To do - The answer must restate the records below word for word.

Input records -

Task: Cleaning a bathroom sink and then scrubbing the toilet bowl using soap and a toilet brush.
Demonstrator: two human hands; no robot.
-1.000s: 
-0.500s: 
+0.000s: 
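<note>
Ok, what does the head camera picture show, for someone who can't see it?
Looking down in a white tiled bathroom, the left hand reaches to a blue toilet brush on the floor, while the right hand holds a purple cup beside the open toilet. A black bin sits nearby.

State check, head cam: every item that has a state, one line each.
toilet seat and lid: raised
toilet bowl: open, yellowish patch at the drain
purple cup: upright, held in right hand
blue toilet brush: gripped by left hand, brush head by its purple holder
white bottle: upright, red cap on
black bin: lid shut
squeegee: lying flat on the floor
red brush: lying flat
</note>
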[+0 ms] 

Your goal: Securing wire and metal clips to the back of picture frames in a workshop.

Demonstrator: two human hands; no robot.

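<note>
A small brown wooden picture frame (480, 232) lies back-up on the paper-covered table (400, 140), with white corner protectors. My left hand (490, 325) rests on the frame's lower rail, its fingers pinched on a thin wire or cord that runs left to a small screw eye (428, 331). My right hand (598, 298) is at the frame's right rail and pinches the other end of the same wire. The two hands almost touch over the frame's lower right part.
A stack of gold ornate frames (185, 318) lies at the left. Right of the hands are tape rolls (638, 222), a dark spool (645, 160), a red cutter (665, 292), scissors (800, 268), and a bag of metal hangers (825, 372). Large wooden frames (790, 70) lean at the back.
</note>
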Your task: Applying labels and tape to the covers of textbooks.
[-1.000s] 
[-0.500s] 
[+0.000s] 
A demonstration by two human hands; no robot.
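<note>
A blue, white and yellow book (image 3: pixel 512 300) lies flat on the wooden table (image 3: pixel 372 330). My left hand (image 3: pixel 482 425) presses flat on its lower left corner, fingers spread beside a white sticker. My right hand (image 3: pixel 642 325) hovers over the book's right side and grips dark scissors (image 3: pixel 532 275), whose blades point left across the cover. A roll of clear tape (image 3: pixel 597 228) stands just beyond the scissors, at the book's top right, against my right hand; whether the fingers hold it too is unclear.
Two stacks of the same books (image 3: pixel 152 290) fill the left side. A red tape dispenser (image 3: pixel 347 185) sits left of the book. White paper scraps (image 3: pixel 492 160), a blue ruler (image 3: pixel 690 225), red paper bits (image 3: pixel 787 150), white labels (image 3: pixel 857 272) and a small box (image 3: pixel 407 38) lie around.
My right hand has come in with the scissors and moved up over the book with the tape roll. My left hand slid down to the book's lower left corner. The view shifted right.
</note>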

Written answer -
Task: Cleaning a bathroom sink and then scrubbing the toilet bowl using soap and a toilet brush.
Demonstrator: two human hands; no robot.
-1.000s: 
-0.500s: 
+0.000s: 
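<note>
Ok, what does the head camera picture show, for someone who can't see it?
Looking down in a white tiled bathroom, the left hand reaches to a blue toilet brush on the floor, while the right hand holds a purple cup beside the open toilet. A black bin sits nearby.

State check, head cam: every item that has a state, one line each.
toilet seat and lid: raised
toilet bowl: open, yellowish patch at the drain
purple cup: upright, held in right hand
blue toilet brush: gripped by left hand, brush head by its purple holder
white bottle: upright, red cap on
black bin: lid shut
squeegee: lying flat on the floor
red brush: lying flat
</note>
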[+0 ms] 

Your goal: Securing wire and metal clips to the back of picture frames in a workshop.

Demonstrator: two human hands; no robot.

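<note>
A small brown wooden picture frame (480, 232) lies back-up on the paper-covered table (400, 140), with white corner protectors. My left hand (490, 325) rests on the frame's lower rail, its fingers pinched on a thin wire or cord that runs left to a small screw eye (428, 331). My right hand (598, 298) is at the frame's right rail and pinches the other end of the same wire. The two hands almost touch over the frame's lower right part.
A stack of gold ornate frames (185, 318) lies at the left. Right of the hands are tape rolls (638, 222), a dark spool (645, 160), a red cutter (665, 292), scissors (800, 268), and a bag of metal hangers (825, 372). Large wooden frames (790, 70) lean at the back.
</note>
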Your task: Applying labels and tape to the covers of textbooks.
[-1.000s] 
[-0.500s] 
[+0.000s] 
A demonstration by two human hands; no robot.
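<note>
A blue, white and yellow book (image 3: pixel 512 300) lies flat on the wooden table (image 3: pixel 372 330). My left hand (image 3: pixel 482 425) presses flat on its lower left corner, fingers spread beside a white sticker. My right hand (image 3: pixel 642 325) hovers over the book's right side and grips dark scissors (image 3: pixel 532 275), whose blades point left across the cover. A roll of clear tape (image 3: pixel 597 228) stands just beyond the scissors, at the book's top right, against my right hand; whether the fingers hold it too is unclear.
Two stacks of the same books (image 3: pixel 152 290) fill the left side. A red tape dispenser (image 3: pixel 347 185) sits left of the book. White paper scraps (image 3: pixel 492 160), a blue ruler (image 3: pixel 690 225), red paper bits (image 3: pixel 787 150), white labels (image 3: pixel 857 272) and a small box (image 3: pixel 407 38) lie around.
My right hand has come in with the scissors and moved up over the book with the tape roll. My left hand slid down to the book's lower left corner. The view shifted right.
</note>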

The exercise concludes with this answer.